Rellstab was born in Schöneberg, Berlin to a distinguished family of academics and musicians. His great-grandfather, also named Ludwig Rellstab, was a well-known poet and music critic. His father Ludwig M. E. Rellstab was a professor of physics and electronics, who in 1914 became chief engineer at Siemens & Halske. His sister Annekäthe was a pianist.

==Chess career==

He was German Champion, winning at Bad Oeynhausen 1942. He took 8th in the (unofficial) European Championship at Munich 1942 (Alexander Alekhine won). In 1943, he took 6th in Salzburg (Paul Keres and Alekhine won). In 1943, he took 5th in Vienna (10th GER-ch; Josef Lokvenc won).
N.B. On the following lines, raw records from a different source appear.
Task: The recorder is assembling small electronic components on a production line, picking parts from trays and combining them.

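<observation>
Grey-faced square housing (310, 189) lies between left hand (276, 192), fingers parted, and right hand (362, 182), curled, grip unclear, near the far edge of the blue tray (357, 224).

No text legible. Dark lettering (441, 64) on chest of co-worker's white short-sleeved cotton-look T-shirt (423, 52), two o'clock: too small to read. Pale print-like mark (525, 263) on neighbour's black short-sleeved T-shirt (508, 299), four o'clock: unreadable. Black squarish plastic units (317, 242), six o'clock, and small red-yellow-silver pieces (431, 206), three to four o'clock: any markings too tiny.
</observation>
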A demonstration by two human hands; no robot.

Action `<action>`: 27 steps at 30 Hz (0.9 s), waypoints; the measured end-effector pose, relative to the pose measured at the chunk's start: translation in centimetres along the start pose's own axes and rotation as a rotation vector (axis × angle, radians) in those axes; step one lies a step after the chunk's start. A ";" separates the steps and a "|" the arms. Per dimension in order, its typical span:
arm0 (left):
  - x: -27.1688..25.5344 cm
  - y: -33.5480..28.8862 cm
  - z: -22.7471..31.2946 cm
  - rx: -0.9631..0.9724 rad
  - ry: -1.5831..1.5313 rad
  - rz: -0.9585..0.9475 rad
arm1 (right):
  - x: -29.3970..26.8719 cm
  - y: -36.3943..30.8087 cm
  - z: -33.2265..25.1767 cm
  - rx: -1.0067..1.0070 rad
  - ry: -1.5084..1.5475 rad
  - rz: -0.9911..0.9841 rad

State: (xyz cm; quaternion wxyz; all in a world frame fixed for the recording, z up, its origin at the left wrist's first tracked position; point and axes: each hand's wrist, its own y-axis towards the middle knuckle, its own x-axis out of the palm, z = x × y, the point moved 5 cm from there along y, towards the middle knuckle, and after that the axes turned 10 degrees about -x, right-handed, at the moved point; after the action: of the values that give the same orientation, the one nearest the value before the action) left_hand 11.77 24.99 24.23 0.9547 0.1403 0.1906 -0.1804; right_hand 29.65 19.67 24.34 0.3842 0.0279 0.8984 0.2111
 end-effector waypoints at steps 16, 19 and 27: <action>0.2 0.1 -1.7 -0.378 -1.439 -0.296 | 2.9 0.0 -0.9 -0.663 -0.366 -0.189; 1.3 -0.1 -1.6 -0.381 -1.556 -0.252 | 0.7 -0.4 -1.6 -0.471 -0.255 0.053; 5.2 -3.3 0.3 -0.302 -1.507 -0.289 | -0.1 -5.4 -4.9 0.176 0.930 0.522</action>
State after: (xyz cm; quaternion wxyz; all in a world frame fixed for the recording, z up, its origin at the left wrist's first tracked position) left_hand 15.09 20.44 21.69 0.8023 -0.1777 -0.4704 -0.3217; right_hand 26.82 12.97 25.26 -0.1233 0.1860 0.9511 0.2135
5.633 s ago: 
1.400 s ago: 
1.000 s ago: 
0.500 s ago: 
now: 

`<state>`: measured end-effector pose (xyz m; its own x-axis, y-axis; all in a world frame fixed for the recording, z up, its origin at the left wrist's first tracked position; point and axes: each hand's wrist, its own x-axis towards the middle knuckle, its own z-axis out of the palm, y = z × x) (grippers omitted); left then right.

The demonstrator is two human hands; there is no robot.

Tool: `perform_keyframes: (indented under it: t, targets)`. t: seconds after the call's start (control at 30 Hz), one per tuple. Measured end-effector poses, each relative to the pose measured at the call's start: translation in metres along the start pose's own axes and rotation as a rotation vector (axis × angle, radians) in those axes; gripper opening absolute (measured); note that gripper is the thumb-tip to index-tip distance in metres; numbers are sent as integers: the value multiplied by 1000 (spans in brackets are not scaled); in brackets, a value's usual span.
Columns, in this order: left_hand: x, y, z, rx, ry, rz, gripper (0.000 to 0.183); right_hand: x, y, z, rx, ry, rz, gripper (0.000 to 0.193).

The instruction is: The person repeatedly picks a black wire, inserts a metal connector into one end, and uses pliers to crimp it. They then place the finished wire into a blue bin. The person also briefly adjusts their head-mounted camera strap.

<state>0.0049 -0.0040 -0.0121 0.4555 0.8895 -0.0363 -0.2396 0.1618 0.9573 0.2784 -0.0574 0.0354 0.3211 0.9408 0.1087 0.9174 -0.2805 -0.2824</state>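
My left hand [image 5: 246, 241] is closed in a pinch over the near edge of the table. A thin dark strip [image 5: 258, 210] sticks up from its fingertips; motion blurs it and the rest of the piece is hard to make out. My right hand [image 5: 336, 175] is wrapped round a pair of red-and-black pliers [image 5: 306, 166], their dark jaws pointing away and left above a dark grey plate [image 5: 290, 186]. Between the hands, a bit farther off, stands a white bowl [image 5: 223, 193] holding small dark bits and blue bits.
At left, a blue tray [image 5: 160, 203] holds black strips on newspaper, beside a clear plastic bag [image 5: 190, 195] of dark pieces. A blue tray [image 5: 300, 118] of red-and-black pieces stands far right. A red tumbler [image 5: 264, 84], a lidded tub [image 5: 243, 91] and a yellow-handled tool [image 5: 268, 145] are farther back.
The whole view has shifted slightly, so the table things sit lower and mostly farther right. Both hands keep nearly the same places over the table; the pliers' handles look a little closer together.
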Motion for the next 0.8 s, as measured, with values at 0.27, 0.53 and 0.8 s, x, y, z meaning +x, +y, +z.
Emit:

Rellstab represented Germany at fifth board in the Munich 1936 unofficial Olympiad, and won two bronze medals (team and individual).
He played for West Germany three times in the Chess Olympiad.
- In 1950, at fourth board in 9th Chess Olympiad in Dubrovnik (+3 −2 =6);
- In 1952, at second reserve board in 10th Chess Olympiad in Helsinki (+5 −1 =3);
- In 1954, at fourth board in 11th Chess Olympiad in Amsterdam (+2 −2 =2).
He won the individual gold medal at Helsinki 1952 and team bronze medal at Dubrovnik 1950.

Rellstab was awarded the International Master (IM) title in 1950 and the International Arbiter (IA) title in 1951. He died in Wedel in 1983.